Work instructions:
Exactly the lines below from the one with "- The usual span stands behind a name" up to and including the one with "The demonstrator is" make up the answer, with nothing else added.

Data excerpts:
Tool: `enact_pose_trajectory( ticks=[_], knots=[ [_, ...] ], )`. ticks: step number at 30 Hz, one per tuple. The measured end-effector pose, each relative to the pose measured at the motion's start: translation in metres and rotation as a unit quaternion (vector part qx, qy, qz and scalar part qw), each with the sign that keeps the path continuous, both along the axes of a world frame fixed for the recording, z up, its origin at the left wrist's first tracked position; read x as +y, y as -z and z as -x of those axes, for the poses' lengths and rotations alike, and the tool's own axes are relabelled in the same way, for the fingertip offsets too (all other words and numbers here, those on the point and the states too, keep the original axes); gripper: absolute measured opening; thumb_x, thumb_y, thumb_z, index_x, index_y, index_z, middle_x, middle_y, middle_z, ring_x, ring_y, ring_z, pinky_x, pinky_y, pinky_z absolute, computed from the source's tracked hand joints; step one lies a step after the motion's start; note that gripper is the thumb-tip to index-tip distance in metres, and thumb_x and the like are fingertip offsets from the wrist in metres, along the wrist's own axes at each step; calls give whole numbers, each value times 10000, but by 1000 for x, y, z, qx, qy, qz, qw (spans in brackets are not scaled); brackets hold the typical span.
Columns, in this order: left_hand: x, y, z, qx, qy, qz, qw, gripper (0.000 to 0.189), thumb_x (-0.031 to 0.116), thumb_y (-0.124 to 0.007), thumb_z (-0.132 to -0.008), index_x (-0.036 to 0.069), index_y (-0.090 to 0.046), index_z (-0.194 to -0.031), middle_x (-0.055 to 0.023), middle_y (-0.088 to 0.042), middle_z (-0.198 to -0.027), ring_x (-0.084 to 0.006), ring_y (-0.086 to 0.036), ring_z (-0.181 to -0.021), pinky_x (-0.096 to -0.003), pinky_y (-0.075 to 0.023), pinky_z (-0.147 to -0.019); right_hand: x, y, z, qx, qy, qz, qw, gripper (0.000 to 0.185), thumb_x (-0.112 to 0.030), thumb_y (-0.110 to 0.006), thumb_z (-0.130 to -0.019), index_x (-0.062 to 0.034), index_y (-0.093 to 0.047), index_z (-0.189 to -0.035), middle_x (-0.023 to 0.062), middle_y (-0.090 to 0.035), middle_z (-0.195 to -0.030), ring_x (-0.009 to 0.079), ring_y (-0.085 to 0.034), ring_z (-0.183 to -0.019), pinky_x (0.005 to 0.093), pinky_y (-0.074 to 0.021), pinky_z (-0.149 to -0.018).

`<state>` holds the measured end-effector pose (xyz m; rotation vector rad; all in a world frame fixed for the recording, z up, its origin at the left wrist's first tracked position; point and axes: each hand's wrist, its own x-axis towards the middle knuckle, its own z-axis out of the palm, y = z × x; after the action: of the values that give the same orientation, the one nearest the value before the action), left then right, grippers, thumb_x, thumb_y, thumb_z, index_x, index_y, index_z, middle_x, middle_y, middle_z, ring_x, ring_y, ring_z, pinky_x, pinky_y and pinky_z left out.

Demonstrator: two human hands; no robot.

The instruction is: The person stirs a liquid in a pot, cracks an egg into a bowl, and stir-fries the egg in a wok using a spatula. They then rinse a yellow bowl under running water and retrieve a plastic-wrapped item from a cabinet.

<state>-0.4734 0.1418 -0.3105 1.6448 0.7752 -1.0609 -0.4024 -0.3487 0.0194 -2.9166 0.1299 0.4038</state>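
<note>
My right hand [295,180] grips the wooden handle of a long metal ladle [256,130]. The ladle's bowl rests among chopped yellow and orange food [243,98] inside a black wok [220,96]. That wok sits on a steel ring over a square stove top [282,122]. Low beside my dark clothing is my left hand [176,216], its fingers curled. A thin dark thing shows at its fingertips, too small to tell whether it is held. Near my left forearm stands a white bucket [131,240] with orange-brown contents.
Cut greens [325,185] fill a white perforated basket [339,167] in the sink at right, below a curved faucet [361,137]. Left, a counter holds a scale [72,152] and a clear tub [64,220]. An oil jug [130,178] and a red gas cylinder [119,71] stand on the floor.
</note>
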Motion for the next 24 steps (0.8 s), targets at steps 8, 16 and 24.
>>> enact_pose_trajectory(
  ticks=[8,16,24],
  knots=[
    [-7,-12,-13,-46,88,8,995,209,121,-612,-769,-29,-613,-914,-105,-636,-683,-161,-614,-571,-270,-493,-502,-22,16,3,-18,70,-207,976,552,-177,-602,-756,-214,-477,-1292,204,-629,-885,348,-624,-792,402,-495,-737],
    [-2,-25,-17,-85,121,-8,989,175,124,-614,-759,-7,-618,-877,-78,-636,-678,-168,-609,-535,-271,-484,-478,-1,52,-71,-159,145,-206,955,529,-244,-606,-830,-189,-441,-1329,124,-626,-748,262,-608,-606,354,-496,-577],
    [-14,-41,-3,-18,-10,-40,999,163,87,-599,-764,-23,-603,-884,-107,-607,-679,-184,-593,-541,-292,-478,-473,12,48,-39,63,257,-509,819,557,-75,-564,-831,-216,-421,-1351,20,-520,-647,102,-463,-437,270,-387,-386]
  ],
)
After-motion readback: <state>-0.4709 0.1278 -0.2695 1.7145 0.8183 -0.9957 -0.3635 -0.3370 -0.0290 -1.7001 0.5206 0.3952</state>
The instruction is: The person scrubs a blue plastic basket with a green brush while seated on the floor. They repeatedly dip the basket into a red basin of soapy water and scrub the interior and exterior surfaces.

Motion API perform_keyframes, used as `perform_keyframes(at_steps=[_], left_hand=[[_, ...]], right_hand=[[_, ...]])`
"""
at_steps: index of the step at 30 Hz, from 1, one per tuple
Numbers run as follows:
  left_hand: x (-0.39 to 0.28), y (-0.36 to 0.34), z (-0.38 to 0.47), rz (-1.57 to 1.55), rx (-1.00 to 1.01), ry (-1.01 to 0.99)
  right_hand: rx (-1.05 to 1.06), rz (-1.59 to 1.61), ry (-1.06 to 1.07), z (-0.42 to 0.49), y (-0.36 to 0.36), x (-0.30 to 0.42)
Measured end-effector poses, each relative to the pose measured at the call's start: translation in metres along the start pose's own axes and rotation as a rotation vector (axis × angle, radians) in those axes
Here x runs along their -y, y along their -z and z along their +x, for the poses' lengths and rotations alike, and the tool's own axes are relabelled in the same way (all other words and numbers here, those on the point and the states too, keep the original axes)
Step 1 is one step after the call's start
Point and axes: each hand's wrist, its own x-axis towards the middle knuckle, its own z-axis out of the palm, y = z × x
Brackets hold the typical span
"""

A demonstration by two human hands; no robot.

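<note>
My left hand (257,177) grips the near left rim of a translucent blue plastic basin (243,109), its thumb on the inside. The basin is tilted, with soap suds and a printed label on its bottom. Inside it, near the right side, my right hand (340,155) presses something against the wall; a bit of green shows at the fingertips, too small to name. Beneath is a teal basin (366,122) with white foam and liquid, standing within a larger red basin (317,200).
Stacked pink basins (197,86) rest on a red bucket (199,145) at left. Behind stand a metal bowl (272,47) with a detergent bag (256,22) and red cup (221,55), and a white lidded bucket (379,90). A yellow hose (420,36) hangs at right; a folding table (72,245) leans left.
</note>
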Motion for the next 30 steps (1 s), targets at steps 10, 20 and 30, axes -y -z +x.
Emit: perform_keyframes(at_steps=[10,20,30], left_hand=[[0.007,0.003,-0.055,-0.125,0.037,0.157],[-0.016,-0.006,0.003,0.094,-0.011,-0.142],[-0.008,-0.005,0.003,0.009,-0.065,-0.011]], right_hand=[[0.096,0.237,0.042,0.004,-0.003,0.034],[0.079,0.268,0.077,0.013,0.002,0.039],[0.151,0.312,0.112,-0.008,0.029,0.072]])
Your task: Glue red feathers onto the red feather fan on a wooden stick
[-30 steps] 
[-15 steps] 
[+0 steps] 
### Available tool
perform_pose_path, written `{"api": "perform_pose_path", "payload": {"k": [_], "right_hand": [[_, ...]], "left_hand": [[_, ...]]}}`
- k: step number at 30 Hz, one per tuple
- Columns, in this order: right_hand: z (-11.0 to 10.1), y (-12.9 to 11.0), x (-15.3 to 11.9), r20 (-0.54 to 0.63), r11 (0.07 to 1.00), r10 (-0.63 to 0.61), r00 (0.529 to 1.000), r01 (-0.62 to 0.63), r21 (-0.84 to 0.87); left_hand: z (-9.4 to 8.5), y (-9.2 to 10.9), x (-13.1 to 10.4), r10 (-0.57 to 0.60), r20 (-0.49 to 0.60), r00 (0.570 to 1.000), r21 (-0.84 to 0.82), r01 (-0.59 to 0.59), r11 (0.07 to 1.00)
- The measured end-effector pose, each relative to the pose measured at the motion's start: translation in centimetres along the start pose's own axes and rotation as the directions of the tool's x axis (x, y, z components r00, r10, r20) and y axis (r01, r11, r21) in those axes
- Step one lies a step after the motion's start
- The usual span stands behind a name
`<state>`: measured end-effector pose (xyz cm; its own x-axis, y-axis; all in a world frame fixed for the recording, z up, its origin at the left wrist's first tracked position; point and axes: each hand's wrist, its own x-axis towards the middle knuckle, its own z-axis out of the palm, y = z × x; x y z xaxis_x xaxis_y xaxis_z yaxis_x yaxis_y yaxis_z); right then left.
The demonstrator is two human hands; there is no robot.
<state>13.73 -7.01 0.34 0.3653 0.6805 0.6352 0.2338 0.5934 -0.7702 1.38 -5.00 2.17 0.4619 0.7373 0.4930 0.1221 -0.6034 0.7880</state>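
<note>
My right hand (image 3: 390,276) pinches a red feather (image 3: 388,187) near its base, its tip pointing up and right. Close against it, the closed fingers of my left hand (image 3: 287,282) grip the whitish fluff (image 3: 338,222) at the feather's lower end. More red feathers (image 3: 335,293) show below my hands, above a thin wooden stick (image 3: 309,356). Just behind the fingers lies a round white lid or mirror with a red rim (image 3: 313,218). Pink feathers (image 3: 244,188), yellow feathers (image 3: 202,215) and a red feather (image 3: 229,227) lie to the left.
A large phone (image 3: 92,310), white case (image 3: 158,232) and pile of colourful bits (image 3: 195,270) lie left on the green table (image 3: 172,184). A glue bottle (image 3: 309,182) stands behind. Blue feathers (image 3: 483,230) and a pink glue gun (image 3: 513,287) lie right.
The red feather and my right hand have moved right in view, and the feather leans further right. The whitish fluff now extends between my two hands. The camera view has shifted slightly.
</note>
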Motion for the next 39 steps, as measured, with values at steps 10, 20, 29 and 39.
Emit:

Result for this exercise:
- The usual span stands behind a name
`<state>`: measured end-effector pose (xyz cm; its own x-axis, y-axis; all in a world frame fixed for the recording, z up, its origin at the left wrist's first tracked position; point and axes: each hand's wrist, its own x-axis towards the middle knuckle, its own z-axis out of the palm, y = z × x; x y z xaxis_x xaxis_y xaxis_z yaxis_x yaxis_y yaxis_z); right then left.
The demonstrator is two human hands; there is no robot.

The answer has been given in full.